O motivo para adotar um padrão diferente está em que a realização plena do homem passa pelo “outro”. A pessoa cresce e se enriquece relacionando-se com os demais de modo aberto e generosamente receptivo: a alternativa é o isolamento social e a alienação humana. Entende-se então como o personalismo não só é compatível com a comunidade, mas que constitui a condição de qualquer comunidade sã e dinâmica. Uma comunidade não fundada sobre o respeito da dignidade da pessoa acaba por converter-se em uma massa sem alma, em um campo de concentração ou em um Estado totalitário.
2. Como se mede a dignidade da pessoa humana?
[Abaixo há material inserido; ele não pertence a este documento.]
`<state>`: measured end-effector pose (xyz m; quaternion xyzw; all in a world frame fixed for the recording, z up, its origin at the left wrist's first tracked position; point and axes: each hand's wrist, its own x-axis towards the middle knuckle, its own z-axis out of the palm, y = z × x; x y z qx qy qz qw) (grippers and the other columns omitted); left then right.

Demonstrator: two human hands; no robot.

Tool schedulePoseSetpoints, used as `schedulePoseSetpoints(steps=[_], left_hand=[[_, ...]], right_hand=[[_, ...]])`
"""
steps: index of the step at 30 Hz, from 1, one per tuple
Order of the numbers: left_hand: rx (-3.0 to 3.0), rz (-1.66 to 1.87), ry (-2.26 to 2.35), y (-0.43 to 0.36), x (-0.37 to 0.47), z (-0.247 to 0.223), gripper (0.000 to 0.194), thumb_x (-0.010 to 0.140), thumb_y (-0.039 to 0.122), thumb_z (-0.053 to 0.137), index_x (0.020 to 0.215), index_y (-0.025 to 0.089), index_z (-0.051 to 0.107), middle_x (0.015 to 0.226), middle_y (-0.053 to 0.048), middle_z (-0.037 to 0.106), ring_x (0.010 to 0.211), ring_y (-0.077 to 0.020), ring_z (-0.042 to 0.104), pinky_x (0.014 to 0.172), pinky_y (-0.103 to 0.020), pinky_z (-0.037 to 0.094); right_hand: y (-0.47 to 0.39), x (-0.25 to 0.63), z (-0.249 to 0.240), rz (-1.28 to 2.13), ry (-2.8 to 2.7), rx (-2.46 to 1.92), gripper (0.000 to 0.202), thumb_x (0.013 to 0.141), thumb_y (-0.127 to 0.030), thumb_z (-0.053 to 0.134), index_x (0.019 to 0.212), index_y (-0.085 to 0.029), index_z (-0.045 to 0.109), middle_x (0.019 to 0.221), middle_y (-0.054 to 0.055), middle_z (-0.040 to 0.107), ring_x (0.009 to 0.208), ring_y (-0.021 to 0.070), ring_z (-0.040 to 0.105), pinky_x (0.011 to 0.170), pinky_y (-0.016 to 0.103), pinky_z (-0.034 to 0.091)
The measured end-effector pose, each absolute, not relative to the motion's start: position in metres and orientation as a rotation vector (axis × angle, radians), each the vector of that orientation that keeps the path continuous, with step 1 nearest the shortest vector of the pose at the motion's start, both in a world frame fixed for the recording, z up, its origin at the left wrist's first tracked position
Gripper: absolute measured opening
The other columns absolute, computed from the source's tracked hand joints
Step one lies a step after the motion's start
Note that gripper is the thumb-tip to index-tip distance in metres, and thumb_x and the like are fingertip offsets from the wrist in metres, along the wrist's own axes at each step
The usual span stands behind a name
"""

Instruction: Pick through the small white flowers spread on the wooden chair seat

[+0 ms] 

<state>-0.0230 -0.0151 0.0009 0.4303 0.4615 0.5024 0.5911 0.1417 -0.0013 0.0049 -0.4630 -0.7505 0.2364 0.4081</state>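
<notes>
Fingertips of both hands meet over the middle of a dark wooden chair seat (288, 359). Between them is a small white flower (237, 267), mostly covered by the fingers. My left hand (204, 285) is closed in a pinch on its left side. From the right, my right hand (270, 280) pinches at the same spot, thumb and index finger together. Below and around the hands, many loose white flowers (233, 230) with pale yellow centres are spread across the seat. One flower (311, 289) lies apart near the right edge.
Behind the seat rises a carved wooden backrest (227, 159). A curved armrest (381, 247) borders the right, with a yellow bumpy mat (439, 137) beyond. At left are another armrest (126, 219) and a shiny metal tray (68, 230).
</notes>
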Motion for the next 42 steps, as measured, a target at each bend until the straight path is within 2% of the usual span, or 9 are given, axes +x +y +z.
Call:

Não se mede a dignidade de uma pessoa pelo critério do ter mas do ser. O respeito não deve pautar-se pela dimensão visual do “fazer” (dimensão externa da ação) da pessoa mas sobretudo do seu “agir” (dimensão interna da ação). Daí a importância de não classificar as pessoas pelos tipos de trabalho, pois qualquer trabalho honesto por minúsculo que seja é engrandecido pelas atitudes internas: dimensão do agir. Portanto, o fruto do trabalho não pode ser o único critério de decisão, mas tem que dar prioridade à pessoa. Assim como o capital deve estar a serviço do trabalho.
O trabalho não pode ser um item de consumo, mercadoria, instrumento utilitarista. Tem que estar voltado para o bem da pessoa. As pessoas não podem se transformar em massa de manobra, ou postas no embrulho dos interesses egoístas.
3. Qual seria uma atitude fundamental para o exercício da cidadania?
Apontamos para um enfoque nos deveres para com os outros, o seu exercício habitual exige respeito pelo outro. Respeito supõe consideração. As nossas decisões devem pautar por uma consideração ao outro e ao bem do outro: dar-lhe o devido sem fazer acepção de pessoas.
4. O que é a ética?
A palavra ética tem sua origem na palavra grega “éthos” que significa costume ou comportamento consciente do homem. Não é um mero elemento de fora que se incorpora ao comportamento humano, mas sim uma conduta escolhida de acordo com uma razão equilibrada. Quando o homem determina-se a si mesmo, guiado por seu espírito interior, a agir bem, está atualizando seu éthos. A ética é a ciência do éthos, da conduta humana ordenada. Ela ajuda o homem a refletir sobre o seu próprio atuar e determinar quais são os modos de agir que aperfeiçoam a personalidade humana e a convivência social. Dirige-se ao ser do homem e o leva a sua máxima perfeição. Ao contrário as condutas de não-valor, trazem como conseqüência a caotização da vida pessoal e do entorno social. Já vemos que a ética visa a realização da pessoa. Não uma realização segundo um ou outro aspecto particular, como seria a realização profissional, financeira, afetiva, etc., mas a realização do homem enquanto homem. Podemos nos sentir realizados depois de verificar o saldo no banco, no entanto este aspecto não significa que estejamos plenamente realizados.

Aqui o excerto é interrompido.